Au musée d'Orsay, un chef-d'oeuvre de Courbet exposé pour la première fois en France depuis 17 ans

Un visiteur prend une photo avec son téléphone portable du tableau "Autoportrait", également connu sous les noms "Le Désespéré" (1843-1845) du peintre français Gustave Courbet, exposé en prêt au musée d'Orsay, à Paris, le 13 octobre 2025. - Ian LANGSDON
Représentant un Courbet au regard halluciné, ce chef-d'oeuvre de 1844-1845 est prêté à Orsay pour au moins cinq ans par Qatar Museums, l'organisme de développement des musées de l'émirat, qui en a fait l'acquisition auprès d'un propriétaire privé à une date et pour un montant inconnus.
Mondialement connue mais très rarement exposée, cette huile sur toile de petit format (45×54 cm) n'a pas été montrée au public français depuis 2007-2008 lors de la rétrospective consacrée à ce maître du réalisme (1819-1877) à Paris, New York puis Montpellier (sud).
Avant cette grande exposition internationale, ce tableau peint par Courbet alors qu'il n'avait que 25 ans n'avait pas été exposé depuis la fin des années 70, précise à l'AFP le musée d'Orsay, qui compte dans ses collections une trentaine de toiles du peintre français, dont "Un Enterrement à Ornans".
"Le Désespéré est unique dans la production d'autoportraits de Courbet parce que c'est le plus halluciné, c'est le plus fort en termes d'expression des émotions et des sentiments", a expliqué à l'AFP Paul Perrin, conservateur en chef d'Orsay.
Alors jeune peintre venu de l'est de la France chercher le succès à Paris, Courbet s'y représente les traits défigurés par l'effroi, la peur ou la folie, se tenant la tête, les bras et le visage pris dans un clair-obscur bluffant. "C'est vraiment une démonstration de maîtrise picturale", commente M. Perrin.
"Dépasser les murs"
Comme d'autres toiles de Courbet, "Le Désespéré", également appelé "Autoportrait de l'artiste" ou "Désespoir", n'a jamais fait partie des collections publiques françaises et a très longtemps été entre les mains de propriétaires privés.
Le père de la psychanalyse française, Jacques Lacan, a ainsi possédé "L'Origine du monde", autre chef-d'oeuvre de Courbet, qui a rejoint les collections du musée d'Orsay en 1995.

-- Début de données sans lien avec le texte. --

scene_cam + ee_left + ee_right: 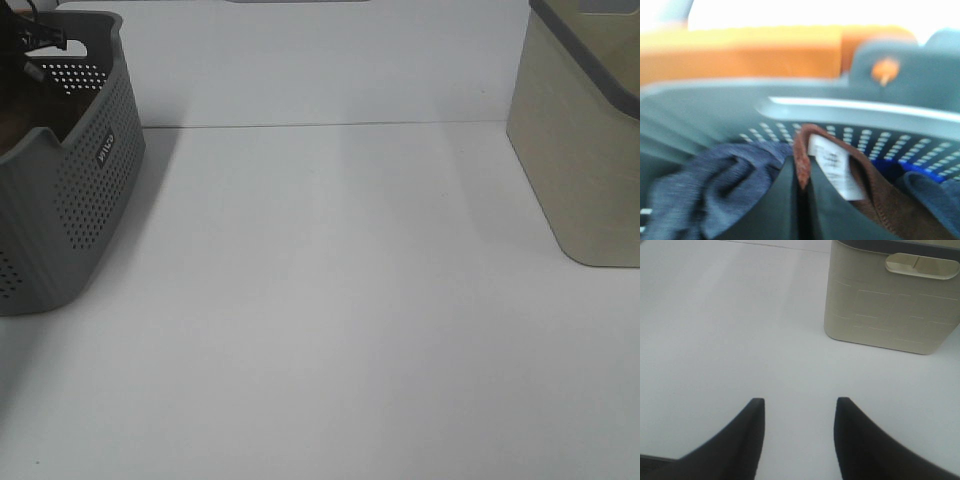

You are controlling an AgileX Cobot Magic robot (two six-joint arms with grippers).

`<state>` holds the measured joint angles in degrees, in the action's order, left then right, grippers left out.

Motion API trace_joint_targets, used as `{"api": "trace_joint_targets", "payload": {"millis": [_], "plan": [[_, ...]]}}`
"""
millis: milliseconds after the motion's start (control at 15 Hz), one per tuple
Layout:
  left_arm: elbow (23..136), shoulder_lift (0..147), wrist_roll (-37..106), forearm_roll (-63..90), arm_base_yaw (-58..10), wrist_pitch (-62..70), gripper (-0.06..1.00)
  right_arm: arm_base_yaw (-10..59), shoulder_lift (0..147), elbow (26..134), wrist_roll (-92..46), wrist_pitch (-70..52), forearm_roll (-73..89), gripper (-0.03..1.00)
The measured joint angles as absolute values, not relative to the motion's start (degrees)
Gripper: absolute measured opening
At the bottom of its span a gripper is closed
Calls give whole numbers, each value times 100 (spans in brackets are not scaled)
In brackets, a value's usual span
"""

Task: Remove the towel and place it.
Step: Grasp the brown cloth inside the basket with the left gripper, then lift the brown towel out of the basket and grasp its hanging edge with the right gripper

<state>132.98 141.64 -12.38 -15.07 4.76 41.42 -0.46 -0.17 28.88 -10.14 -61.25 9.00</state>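
A brown towel point(875, 195) with a white label point(832, 167) lies in the grey perforated basket point(90, 190). In the left wrist view my left gripper point(802, 172) is shut on the towel's edge beside the label, inside the basket point(850, 112). In the exterior high view only dark parts of the left arm point(40, 45) show over the basket, with a dark brown patch point(18, 122) below them. My right gripper point(799, 407) is open and empty above the white table point(715, 330); it does not show in the exterior high view.
A beige bin with a grey rim point(585, 140) stands at the right of the table and ahead of the right gripper point(890, 300). A dark blue-grey cloth point(725, 185) and something bright blue point(890, 167) also lie in the basket.
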Motion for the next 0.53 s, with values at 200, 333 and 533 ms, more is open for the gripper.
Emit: {"api": "trace_joint_targets", "payload": {"millis": [200, 333, 533], "plan": [[13298, 13613, -1094, -1507, 413, 4234, 0, -46, -17, 2888, -1014, -6125, 900, 43], [13298, 13235, -1026, -1461, 298, 4389, 0, -46, -17, 2888, -1014, -6125, 900, 43], [13298, 12582, -699, -1346, -52, 4532, 0, -46, -17, 2888, -1014, -6125, 900, 43]]}}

L'éparpillement de l'oeuvre de l'artiste tient beaucoup à ses péripéties judiciaires et politiques.
Condamné en France pour sa participation au soulèvement de la Commune de Paris de 1871, Courbet s'était exilé en Suisse pour échapper à la prison et avait dû vendre ses toiles pour payer la lourde pénalité infligée par la justice.
Au moment de la grande rétrospective de 2007-2008, "Le Désespéré" était la propriété du fonds d'investissement dans les arts de la banque française BNP Paribas, a appris l'AFP de sources concordantes.
Les Qataris en ont fait ensuite l'acquisition dans l'optique de l'exposer dans leur futur musée d'art contemporain et moderne, le Art Mill Museum de Doha, dont la construction doit être achevée à l'horizon 2030.
Entre Doha et Paris
Côté français, Sylvain Amic, nommé à la tête d'Orsay en 2024 et éminent spécialiste de Courbet, a été le grand artisan de la convention de prêt de cette oeuvre, signée en avril dernier avec la présidente de Qatar Museums, Sheykha Al-Mayassa bint Hamad bin Khalifa Al Thani.
Mais son décès brutal, survenu fin août, l'aura empêché de voir ce prêt se concrétiser.
"Il était vraiment enthousiaste à l'idée de rendre à nouveau accessible cette oeuvre à nos visiteurs", a déclaré à l'AFP Julia Beurton, administratrice générale de l'Etablissement public des musées d'Orsay et de l'Orangerie.
"Nous honorons aujourd'hui sa mémoire en dévoilant Le Désespéré au musée d'Orsay, avec la fierté de savoir que cette oeuvre voyagera régulièrement entre Doha et Paris, et avec la conviction que l'héritage de Sylvain inspirera les futures générations de directeurs et de conservateurs à concevoir la culture comme une force qui dépasse les murs de leurs institutions", indique Mme Al Thani, dans un communiqué transmis à l'AFP.